The 2017-2018 fiscal budget will see electronic roulette and amusement machines in bars increase their fees up to $17,820 and $890, respectively. Moreover, lottery players will experience a 10% reduction in their winnings due to the taxation system.
Under the new budget, Trinidad and Tobago dedicated gaming halls will suffer an increase of 100% in their slots machines and gaming devices, while the import tax on electronic gaming machines will also rise from its current 20% to 40%.
Gaming table fees are also doubling, with the new rates depending on the type of game. For instance, roulette tables will pay 17,000 while Sip Sam tables up to 22,000.
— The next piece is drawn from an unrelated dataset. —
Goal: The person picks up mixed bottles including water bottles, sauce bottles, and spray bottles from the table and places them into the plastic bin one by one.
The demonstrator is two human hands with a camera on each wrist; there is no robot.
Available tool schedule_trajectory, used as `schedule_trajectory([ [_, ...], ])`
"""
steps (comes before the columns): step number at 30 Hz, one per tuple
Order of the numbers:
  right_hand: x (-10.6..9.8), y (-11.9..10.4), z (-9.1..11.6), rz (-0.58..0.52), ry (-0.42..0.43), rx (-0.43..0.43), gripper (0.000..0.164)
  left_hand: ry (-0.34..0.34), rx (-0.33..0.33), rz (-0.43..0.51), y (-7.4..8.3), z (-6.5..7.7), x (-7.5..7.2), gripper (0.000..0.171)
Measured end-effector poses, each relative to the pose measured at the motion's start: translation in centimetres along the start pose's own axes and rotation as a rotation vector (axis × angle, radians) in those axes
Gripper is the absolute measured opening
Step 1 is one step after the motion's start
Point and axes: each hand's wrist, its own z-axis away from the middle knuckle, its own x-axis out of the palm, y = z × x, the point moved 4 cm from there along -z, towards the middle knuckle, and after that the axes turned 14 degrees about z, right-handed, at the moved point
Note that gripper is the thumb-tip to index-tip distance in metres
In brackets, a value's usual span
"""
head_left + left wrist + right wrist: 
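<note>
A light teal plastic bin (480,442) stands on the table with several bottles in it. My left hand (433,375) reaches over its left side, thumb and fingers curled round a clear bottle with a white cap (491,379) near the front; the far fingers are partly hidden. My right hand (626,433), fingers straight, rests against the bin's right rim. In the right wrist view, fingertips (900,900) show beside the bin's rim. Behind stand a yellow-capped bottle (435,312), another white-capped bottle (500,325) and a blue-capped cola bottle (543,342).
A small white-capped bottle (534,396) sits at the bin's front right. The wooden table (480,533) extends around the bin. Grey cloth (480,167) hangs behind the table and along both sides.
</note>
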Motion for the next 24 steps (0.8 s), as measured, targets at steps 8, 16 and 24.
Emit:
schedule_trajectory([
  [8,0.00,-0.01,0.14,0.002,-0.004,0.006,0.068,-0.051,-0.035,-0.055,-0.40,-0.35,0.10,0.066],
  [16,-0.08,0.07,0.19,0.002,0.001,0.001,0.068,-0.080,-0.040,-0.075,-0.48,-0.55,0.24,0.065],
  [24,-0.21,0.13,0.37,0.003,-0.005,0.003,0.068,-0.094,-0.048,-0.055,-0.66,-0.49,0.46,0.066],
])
Following this shocking move, the Trinidad and Tobago Members Club Association (TTMCA) quickly convened an emergency meeting earlier today to discuss the ‘punitive’ income taxes that have been imposed by the government.
The group has warned that thousands of people will be affected as some operators have completely shut down their businesses, while other have decided to downsize and retrench some employees.
Sherry Persad, TTMCA President said the new changes would have a "catastrophic and horrific" effect on the local industry, as she believes the gaming industry’s treatment was based on stereotypes and would result in the ultimate end to the sector.
“Sound the death knell for the Gaming Industry where hundreds of persons will, as a result, be unemployed. It is not the TTMCA’s intention to surrender to the Government’s long-held animosity towards the Gaming Industry,” Persad concluded.